Observability Instrumentation Workshop
Three outputs required: a small-but-structured log schema, a three-question dashboard, and at least one full critical-path trace.
Retrieval Prompts
- What makes a log "structured" as opposed to a formatted string?
- Name the three questions every capstone dashboard must answer.
- Why should span names be low-cardinality while span attributes can be high-cardinality?
- State one sensible sampling policy for a capstone (head rate + tail rules).
- How do logs, metrics, and traces get correlated across services in practice?
Compare and Distinguish
- structured log vs sentence log
- dashboard for leadership vs dashboard for on-call
- head-based sampling vs tail-based sampling
- span name vs span attribute
- metric-based SLI vs log-based SLI
Common Mistake Check
For each statement, identify the error:
- "We log everything, just in case."
- "Our dashboard has 34 panels; all of them matter."

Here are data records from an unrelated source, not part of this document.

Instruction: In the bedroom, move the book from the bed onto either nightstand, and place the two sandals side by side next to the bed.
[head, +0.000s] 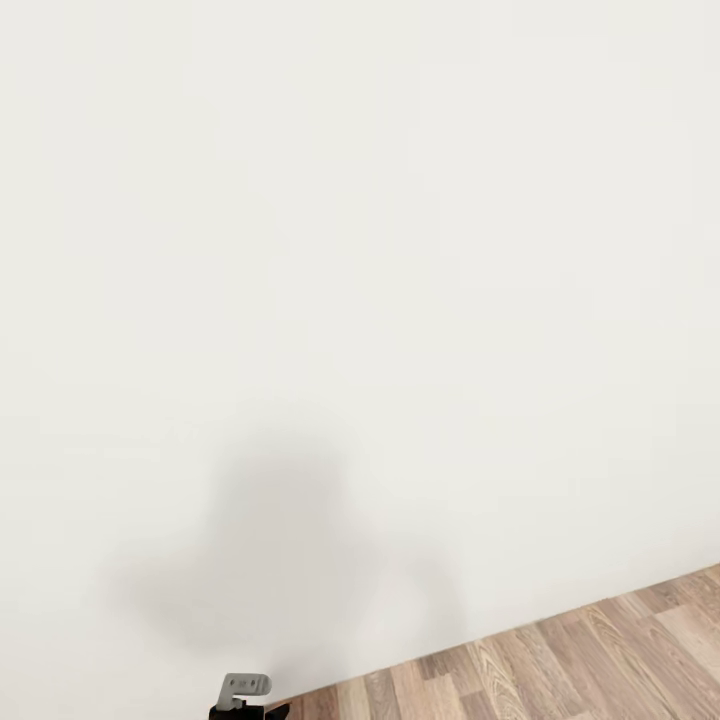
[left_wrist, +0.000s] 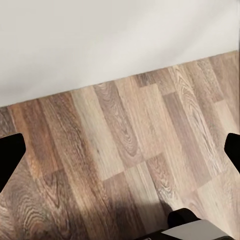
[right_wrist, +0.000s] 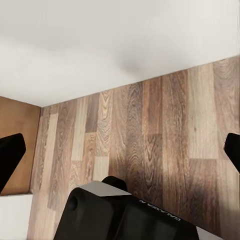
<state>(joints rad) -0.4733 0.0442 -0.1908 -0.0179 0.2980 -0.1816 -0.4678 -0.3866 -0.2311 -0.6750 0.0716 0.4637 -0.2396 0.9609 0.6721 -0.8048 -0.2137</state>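
Note:
I face a plain white wall (head: 360, 300) that meets a wood-plank floor (head: 600, 660). The book, the bed, the nightstand and the sandals are out of view. My left gripper (left_wrist: 120, 155) hangs open over bare planks near the wall's foot, its black fingertips (left_wrist: 10, 155) far apart with nothing between them. My right gripper (right_wrist: 120, 155) is also open over the floor, holding nothing, its dark fingertips (right_wrist: 11, 152) at the picture's sides.
The wall is close ahead, with my shadow on it (head: 280, 540). A flat brown wooden panel (right_wrist: 17, 145) stands by the wall in the right wrist view. My own dark base (right_wrist: 125, 215) shows below the right gripper. A small grey robot part (head: 245, 688) pokes up at the head view's bottom edge.

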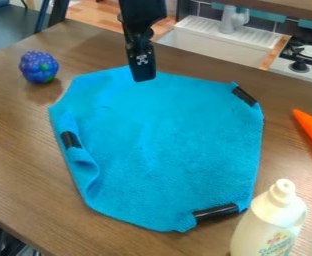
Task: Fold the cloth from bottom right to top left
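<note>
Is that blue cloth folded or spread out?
Spread out: the cloth lies mostly flat across the wooden table, its left edge curled over but its bottom-right corner not brought to the top left.

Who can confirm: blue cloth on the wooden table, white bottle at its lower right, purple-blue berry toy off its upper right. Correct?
No, the camera view shows the purple-blue berry toy off the upper left of the blue cloth. Cloth on wooden table, white bottle at its lower right: both stand.

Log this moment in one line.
blue fabric cloth: mostly flat, left edge curled | black gripper: at cloth's far edge | diagonal fold: not made
</note>
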Motion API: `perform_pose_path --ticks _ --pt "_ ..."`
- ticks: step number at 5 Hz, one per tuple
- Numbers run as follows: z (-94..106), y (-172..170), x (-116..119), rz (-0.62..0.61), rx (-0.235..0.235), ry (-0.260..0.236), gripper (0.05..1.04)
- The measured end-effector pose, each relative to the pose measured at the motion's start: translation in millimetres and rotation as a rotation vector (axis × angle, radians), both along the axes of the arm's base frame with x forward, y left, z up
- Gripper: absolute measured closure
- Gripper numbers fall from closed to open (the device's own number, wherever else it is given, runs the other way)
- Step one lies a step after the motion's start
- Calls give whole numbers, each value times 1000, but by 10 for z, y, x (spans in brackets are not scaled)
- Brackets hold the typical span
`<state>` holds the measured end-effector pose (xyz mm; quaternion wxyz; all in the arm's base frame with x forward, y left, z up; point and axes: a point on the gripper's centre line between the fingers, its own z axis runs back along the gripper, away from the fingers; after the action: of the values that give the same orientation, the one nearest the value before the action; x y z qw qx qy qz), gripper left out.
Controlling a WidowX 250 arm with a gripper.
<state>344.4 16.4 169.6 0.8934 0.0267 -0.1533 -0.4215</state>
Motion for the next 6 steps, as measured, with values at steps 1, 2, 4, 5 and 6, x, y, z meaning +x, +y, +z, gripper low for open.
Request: perform_pose_path --ticks 1,2,4,5,6 --pt "-94 -7 -6 2 -8 29 83" --pt "-255 -160 -94 -24 -39 69 83" --pt "-350 -569 -329 -111 -85 105 83" --pt "-424 -722 -426 -133 -88 114 83" --pt "-527 -852 -503 -157 -74 110 83"
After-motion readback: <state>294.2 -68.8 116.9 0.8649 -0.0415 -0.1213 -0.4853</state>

- "We sample 100% of traces; disk is cheap."
- "Span name is
db.query(SELECT * FROM users WHERE id=42)so we know exactly which query." - "We don't need
trace_idin logs; the timestamps are enough to correlate."
Mini Application
Part A -- Log Schema (20 min)
- List every decision boundary in one service of your capstone. Aim for 5-10.
- Give each a dotted event name:
<area>.<object>.<verb>in past tense. - Define the minimum field set:
request_id,trace_id, one business identifier (user_id/tenant_id/provider_id),duration_ms,reason,attempt. - Commit to
library/raw/logging.md.
Part B -- Three-Question Dashboard (30 min)
- Create a dashboard called
capstone-livewith three rows:Healthy?,Slow?,Failing whom? - Add panels only if they answer the row header. Target: ≤ 4 panels per row.
- Include the SLO / error-budget big-number tile on row 1.
- Screenshot and link the dashboard from
library/raw/slo.md.
Part C -- Critical-Path Trace (45 min)
- Identify the one user journey that defines your SLO.
- Instrument the entry point (OTel HTTP middleware or equivalent).
- Instrument every outgoing call on that path as a child span: DB, queue, external HTTP.
- Propagate
traceparent(W3C) across every process boundary, including into queue messages. - Force one real request, open the trace in your tracing UI. If any expected hop is missing, add it.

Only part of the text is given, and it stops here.